植物研究助成

植物研究助成 31-13

海中林保全手法の開発 −地域内ゲノミック選抜の有効性検証−

代表研究者 お茶の水女子大学 理学部
教授 嶌田 智

背景

 海中林と呼ばれる海藻群落は、海中に複雑な立体構造を形成し、熱帯雨林と同等の一次生産を行うことから、多様な海洋生物の重要な生息場となっている。しかし、海中林は世界中で激減している。したがって、海中林の保全は喫緊の課題であるが、これまでの保全活動は、食害防御ネットの設置など、局所的で一時的な効果に限られていた。一方、申請者の海中林構成種アラメの調査で、高水温条件下での光合成活性、高水温ストレスで発現変動する遺伝子、被食防御物質フロロタンニン量に地域差や個体差が検出された。
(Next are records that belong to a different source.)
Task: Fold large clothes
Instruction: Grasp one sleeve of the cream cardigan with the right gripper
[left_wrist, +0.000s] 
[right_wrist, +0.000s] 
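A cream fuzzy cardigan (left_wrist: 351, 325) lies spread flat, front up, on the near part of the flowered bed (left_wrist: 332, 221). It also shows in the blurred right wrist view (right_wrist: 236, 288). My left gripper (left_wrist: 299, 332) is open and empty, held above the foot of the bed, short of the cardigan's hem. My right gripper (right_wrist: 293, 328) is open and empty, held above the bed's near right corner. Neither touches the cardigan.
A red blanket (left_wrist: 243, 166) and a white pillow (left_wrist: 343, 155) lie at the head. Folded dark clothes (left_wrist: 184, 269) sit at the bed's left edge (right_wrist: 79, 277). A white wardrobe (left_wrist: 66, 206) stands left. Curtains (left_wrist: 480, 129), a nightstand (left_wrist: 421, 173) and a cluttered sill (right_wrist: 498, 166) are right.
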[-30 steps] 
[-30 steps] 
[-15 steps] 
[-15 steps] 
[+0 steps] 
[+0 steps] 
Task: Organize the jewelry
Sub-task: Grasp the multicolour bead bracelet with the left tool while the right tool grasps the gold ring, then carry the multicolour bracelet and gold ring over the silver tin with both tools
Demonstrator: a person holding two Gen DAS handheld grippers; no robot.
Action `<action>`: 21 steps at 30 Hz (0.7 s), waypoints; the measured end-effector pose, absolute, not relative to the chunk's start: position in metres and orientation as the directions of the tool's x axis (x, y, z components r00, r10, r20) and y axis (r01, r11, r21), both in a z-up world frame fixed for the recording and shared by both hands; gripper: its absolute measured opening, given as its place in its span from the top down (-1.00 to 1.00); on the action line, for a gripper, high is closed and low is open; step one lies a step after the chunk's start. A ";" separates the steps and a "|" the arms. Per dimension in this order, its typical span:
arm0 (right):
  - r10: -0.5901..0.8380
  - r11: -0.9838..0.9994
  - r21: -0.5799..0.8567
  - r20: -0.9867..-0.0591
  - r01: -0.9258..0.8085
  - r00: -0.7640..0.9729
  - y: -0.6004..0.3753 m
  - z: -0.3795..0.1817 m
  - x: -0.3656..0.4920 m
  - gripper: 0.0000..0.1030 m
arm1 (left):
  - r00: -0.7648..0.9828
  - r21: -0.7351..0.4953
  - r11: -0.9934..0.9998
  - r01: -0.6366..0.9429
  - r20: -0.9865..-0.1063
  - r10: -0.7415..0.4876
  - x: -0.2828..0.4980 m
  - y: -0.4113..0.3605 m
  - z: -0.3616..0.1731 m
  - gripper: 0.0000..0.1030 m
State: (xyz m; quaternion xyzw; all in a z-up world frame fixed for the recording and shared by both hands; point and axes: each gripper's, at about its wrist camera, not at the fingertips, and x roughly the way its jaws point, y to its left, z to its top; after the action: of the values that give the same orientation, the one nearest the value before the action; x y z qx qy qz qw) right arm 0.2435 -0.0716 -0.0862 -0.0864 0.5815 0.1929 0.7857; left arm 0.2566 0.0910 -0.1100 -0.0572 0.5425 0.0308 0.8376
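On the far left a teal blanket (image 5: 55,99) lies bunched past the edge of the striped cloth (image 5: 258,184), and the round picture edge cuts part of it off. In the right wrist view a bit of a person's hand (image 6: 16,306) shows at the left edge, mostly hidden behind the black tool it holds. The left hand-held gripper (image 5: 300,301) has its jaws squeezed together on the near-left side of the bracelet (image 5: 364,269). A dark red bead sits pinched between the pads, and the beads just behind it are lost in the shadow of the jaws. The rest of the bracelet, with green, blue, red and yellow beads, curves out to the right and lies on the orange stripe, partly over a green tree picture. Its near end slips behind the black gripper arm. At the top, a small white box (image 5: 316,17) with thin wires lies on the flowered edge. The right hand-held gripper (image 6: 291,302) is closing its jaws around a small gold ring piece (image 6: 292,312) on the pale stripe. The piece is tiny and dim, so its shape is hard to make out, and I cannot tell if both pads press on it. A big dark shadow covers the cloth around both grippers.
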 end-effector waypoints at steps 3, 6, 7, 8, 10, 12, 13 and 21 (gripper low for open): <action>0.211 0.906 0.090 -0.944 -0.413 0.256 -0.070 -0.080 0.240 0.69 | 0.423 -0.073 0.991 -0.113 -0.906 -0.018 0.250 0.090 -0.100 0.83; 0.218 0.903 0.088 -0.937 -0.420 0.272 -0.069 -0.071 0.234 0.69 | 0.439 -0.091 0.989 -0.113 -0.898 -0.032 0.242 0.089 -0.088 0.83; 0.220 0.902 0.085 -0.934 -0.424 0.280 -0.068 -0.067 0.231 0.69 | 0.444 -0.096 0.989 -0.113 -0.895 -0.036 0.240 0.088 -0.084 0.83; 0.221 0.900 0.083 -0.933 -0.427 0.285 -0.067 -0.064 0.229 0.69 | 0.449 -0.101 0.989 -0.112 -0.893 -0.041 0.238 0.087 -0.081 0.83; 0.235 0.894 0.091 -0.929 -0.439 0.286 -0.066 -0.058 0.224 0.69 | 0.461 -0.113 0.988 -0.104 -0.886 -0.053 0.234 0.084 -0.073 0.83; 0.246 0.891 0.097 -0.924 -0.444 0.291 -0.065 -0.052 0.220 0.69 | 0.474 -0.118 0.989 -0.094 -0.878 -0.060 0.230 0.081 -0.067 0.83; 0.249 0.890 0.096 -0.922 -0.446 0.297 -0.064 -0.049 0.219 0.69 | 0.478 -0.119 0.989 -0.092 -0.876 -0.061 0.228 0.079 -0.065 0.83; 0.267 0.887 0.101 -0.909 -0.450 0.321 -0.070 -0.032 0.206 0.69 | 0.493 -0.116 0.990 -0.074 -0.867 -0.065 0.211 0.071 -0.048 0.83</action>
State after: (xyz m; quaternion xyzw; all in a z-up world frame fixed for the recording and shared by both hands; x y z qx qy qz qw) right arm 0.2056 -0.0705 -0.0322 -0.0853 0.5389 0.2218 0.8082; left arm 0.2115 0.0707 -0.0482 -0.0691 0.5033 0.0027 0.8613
この多様性を利用して、多くの適応遺伝子の効果と考えられる耐性能をゲノムワイドSNPsデータから予測し(ゲノミック予測)、その予測を用いて地域内の選抜育種(ゲノミック選抜)を行えば、安全で効果的な海中林保全が実現できると考えた。

目的

 そこで本研究では、地域全体で持続可能な海中林保全手法の開発を目指し、主要な海中林構成種アラメの地域内でのゲノミック選抜の有効性を検証する。本年度は、日本各地から高水温耐性や被食抵抗性の多様性を詳細に解析する。

方法

 アラメの生育南限である長崎県平戸、申請者のアラメ研究で最も遺伝的多様性が高かった静岡県下田(植物研究園を利用)、生育北限の宮城県気仙沼において、藻体片を採集する。採集藻体片を水温24-32℃で培養し、光合成活性、成長率、細胞生存率、光合成色素量、フロロタンニン量を測定する。

期待される成果

 本研究により、海中林の環境適応力の種内多様性が把握できる。また、本研究で得た耐性能データと、次年度以降に取得するSNPsデータからゲノミック予測を行い、各種耐性能をSNPsデータで予測できるようになる。この予測のもと、静岡県下田地域でゲノミック選抜を行い、地域内での効果的な育種が可能となる。本研究での世界初の海藻類のゲノミック選抜は、世界的に切望されている海中林保全にとって救世主となるだけでなく、各種有用海藻類でのオイル生産能、耐病性、成長率、呈味性に関するゲノミック選抜にも道が開ける。